Newer Direction

So, I've been hit with a serious depression sparked by a mid-life crisis, egged-on by my big dreams that lack a drive. I feel like I'm shooting for the wrong goals.

I thought ditching games for music for a bit would help, but I am so out of practice on music that I realized I didn't want to invest the time to make that fly. Not right now anyways. So I put all that away to focus on creating worlds. But... I realized that's not turning my crank like I thought it would. It is literally work for the sake of work. Ugh. Not what I wanted.

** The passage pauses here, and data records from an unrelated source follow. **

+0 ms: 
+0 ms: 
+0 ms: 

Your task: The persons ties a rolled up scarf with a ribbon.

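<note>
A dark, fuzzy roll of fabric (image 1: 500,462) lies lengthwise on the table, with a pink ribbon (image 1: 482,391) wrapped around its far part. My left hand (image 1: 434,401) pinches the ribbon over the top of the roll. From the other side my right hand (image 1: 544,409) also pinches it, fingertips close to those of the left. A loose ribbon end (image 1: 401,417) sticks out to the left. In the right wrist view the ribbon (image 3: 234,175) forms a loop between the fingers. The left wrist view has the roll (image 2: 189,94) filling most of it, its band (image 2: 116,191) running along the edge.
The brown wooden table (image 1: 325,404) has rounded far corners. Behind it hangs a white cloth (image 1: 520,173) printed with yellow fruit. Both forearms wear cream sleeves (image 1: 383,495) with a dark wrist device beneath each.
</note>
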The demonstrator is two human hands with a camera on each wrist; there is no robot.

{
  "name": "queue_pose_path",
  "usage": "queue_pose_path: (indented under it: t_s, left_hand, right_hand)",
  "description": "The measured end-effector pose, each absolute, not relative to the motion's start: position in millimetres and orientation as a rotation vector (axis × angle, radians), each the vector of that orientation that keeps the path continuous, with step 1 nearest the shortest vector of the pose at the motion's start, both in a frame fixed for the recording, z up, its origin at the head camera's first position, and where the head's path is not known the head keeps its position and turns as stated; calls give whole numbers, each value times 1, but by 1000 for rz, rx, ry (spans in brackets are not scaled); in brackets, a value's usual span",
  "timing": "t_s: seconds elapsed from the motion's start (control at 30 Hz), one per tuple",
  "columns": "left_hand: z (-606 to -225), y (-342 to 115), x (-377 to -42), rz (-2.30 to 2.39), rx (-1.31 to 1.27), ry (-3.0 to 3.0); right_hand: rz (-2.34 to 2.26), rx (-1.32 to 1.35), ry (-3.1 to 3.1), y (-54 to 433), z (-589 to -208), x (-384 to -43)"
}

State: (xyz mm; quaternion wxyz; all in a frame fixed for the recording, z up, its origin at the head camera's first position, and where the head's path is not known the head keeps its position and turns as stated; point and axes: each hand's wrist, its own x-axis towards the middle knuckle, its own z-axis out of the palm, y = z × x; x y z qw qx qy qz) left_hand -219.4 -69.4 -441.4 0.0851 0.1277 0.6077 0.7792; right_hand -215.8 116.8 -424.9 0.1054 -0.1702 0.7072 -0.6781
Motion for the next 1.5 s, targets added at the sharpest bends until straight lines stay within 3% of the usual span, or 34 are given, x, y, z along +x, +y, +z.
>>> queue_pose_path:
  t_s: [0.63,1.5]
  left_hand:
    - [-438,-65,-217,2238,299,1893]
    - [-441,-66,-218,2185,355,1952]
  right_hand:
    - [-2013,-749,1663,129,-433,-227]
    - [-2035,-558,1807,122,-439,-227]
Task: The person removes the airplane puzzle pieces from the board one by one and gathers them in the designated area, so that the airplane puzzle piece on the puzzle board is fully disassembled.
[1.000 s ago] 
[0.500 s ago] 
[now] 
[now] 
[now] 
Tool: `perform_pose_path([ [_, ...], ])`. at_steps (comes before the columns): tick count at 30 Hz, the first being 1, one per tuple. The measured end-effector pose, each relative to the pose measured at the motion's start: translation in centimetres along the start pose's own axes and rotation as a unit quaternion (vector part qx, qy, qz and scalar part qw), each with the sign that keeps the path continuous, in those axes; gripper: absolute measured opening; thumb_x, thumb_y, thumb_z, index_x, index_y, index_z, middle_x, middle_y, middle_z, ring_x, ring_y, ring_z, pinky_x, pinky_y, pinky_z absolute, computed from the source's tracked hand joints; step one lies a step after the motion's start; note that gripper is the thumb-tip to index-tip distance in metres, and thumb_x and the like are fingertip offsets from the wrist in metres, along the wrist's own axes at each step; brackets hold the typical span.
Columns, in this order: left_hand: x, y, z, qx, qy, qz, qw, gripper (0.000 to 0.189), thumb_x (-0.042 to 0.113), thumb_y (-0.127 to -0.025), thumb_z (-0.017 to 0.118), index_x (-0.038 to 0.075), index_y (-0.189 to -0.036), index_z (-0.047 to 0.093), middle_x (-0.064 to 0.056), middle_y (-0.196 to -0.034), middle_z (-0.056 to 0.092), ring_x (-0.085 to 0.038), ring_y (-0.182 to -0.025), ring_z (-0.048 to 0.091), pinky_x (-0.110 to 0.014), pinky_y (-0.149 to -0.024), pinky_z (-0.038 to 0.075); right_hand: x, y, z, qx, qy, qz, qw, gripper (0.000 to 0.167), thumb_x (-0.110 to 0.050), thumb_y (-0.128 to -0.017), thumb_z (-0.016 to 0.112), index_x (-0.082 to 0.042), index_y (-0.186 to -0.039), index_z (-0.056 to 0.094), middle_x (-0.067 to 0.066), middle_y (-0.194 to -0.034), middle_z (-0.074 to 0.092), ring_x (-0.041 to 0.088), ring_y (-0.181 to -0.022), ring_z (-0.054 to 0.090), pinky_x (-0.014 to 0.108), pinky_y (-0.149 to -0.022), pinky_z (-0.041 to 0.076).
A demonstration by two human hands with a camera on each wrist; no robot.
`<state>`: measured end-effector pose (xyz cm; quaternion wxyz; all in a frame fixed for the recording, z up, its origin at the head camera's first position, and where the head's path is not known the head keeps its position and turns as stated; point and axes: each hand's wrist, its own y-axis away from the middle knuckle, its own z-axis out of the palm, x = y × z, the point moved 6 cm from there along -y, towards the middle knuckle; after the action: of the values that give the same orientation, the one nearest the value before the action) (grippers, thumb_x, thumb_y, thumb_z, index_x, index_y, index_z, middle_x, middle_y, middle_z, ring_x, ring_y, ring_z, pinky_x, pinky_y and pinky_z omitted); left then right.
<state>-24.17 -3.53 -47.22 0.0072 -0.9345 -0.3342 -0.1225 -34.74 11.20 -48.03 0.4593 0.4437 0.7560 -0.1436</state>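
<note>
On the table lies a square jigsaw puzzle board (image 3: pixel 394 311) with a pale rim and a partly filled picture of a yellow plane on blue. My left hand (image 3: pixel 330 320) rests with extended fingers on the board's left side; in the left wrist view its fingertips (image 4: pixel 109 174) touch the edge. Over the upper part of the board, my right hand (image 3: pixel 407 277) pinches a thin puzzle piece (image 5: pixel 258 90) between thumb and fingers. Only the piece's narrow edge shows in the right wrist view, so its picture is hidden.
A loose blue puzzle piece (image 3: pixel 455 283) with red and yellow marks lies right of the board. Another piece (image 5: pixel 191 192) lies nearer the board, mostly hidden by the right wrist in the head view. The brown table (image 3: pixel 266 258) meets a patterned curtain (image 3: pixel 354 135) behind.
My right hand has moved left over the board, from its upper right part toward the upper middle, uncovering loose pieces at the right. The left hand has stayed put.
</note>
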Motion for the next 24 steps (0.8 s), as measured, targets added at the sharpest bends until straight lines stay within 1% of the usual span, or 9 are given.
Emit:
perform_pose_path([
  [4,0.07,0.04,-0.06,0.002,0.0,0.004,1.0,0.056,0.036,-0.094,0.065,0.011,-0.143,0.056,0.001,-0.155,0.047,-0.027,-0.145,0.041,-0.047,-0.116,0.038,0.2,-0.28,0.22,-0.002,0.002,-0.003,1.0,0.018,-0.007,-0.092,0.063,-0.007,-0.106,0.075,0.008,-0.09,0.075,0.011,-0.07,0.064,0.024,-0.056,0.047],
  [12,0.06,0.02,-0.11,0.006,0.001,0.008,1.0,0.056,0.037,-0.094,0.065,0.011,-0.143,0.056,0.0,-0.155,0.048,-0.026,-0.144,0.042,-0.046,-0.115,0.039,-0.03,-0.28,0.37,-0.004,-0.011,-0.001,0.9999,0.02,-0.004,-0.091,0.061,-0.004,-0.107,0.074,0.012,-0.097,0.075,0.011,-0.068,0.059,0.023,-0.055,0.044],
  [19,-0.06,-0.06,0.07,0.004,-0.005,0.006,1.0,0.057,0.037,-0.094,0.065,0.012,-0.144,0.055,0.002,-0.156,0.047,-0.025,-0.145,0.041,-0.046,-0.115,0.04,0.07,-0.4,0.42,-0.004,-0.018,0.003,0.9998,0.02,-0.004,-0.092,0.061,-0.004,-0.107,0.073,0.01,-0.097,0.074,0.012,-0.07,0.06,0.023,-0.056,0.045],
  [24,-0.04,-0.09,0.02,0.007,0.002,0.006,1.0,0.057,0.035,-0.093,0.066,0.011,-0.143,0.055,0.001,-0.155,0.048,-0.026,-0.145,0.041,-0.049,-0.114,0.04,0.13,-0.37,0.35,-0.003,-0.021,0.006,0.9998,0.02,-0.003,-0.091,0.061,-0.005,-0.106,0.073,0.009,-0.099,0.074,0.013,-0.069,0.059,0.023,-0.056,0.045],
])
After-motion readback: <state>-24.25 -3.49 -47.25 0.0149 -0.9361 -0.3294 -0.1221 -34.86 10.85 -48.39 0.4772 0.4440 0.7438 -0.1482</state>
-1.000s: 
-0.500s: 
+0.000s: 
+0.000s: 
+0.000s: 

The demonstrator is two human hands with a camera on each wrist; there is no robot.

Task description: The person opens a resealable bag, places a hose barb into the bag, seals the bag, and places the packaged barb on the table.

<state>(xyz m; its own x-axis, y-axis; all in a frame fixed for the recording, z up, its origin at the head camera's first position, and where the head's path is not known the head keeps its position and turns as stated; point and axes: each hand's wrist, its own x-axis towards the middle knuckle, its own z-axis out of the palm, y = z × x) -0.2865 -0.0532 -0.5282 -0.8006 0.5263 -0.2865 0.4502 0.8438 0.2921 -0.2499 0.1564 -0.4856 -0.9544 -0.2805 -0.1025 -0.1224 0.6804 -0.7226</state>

What I am - honestly - is a GM (for the non-gaming nerds, that stands for Game Master, or Dungeon Master or the person who runs the tabletop roleplaying game...). Sure, I create worlds and setting stuff and adventures. Much of it in a "quasi-sandbox" mode, partly on the fly, using prepared pieces that form into fully-fleshed out THINGS as I need them. It's part improvisational acting and part sous-chef of GMing bits brought together by the glue of my perverse mind.

And I love it.

I love making my players' day at the table. I love players talking up my game outside the table. I love it when players are excited to show up. Frankly, I do this for them.

Forums across the InterTubes are filled with new GMs looking for advice on how to GM. I believe I can add a unique and experienced perspective on how to do it. Some might even say I'm good at it.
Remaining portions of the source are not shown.